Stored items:

------------

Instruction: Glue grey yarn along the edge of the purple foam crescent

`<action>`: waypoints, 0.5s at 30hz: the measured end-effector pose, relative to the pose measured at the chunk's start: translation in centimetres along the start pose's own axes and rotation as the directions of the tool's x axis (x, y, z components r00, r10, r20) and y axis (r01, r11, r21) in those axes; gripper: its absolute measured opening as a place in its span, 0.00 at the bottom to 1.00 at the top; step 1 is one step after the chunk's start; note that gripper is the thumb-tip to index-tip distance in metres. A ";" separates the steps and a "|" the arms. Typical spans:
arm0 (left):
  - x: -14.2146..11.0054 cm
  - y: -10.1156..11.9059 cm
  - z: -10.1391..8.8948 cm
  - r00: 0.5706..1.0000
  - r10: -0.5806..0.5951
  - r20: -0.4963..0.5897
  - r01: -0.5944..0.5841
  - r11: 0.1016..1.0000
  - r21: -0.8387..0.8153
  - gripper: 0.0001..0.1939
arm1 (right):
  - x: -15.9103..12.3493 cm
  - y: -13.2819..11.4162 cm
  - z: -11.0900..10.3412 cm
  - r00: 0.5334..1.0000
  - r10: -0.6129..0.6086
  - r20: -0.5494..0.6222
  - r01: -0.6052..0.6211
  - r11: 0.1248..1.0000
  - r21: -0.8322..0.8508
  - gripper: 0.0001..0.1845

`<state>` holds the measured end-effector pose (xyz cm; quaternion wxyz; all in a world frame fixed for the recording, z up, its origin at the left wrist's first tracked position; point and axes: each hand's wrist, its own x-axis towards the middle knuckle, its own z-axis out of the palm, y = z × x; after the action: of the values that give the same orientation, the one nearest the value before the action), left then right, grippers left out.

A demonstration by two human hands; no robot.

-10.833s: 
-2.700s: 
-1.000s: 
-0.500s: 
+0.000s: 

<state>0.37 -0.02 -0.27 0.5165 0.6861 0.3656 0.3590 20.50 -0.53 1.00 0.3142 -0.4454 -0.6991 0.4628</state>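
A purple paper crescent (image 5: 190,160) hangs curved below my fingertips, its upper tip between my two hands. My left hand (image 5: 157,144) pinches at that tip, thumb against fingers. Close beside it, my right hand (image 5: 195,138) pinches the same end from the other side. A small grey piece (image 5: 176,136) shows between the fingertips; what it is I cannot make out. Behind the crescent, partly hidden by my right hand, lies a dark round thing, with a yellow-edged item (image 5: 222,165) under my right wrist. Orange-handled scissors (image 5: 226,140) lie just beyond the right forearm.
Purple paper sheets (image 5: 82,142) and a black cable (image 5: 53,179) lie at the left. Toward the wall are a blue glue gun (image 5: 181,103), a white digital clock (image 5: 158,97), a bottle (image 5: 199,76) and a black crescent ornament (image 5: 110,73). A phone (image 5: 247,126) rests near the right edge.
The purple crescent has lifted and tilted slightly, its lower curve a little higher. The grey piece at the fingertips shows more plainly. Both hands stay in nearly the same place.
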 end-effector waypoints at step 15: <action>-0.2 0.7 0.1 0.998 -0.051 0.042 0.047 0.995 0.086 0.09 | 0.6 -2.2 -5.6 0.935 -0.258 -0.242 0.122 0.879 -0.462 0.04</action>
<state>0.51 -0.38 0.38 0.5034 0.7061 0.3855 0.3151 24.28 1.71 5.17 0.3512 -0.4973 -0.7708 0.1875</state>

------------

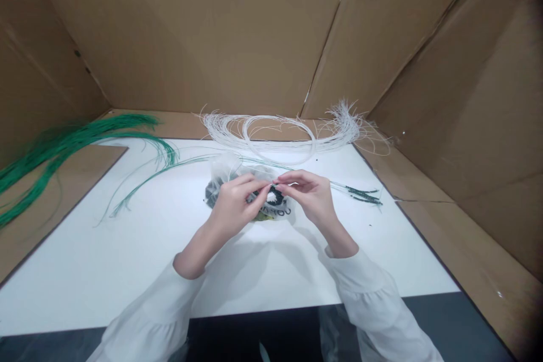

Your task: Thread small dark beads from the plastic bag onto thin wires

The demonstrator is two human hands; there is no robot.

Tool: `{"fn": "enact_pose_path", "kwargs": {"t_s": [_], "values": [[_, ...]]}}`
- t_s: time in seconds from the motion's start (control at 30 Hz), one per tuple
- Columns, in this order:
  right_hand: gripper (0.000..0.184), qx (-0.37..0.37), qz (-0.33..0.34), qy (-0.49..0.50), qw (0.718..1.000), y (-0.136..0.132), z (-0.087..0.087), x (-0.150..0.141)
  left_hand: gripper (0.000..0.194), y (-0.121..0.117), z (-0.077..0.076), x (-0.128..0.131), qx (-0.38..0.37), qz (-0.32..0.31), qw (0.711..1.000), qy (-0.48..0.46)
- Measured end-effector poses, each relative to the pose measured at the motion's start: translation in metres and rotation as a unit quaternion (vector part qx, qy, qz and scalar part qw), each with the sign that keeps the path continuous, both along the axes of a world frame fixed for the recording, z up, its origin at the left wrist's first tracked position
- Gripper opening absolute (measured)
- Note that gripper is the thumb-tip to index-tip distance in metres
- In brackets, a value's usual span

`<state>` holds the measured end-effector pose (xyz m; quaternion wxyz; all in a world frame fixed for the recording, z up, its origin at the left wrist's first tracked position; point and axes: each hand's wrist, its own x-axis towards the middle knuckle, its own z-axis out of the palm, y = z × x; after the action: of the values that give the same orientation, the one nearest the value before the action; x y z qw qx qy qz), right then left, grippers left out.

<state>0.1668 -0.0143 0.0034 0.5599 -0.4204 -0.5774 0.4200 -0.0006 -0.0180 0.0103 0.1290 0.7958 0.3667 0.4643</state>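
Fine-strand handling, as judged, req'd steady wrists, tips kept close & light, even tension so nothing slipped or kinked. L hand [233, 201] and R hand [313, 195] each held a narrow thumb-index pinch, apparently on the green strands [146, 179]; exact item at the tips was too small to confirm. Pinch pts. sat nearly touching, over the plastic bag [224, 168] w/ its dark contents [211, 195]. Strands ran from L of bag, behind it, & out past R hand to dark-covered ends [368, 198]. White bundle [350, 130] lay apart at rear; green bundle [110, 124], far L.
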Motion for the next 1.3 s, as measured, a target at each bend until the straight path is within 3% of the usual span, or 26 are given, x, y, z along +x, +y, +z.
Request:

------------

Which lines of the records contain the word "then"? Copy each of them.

- _Result for this exercise_:
`<state>` holds the measured end-effector pose (xyz cm; quaternion wxyz; all in a world frame fixed for the recording, z up, its origin at the left wrist's first tracked position; point and axes: each hand's wrist, its own x-axis towards the middle knuckle, its own z-axis out of the palm, y = z × x; after the action: of the values that give the same orientation, the one nearest the value before the action), left then right, grippers left out.
`<state>` holds the measured end-effector pose (xyz m; quaternion wxyz; all in a world frame fixed for the recording, z up, its origin at the left wrist's first tracked position; point and axes: each hand's wrist, its own x-axis towards the middle knuckle, its own z-axis out of the palm, y = z × x; after the action: of the values that give the same orientation, the one nearest the value before the action; x y z qw qx qy qz), right then left, grippers left out.

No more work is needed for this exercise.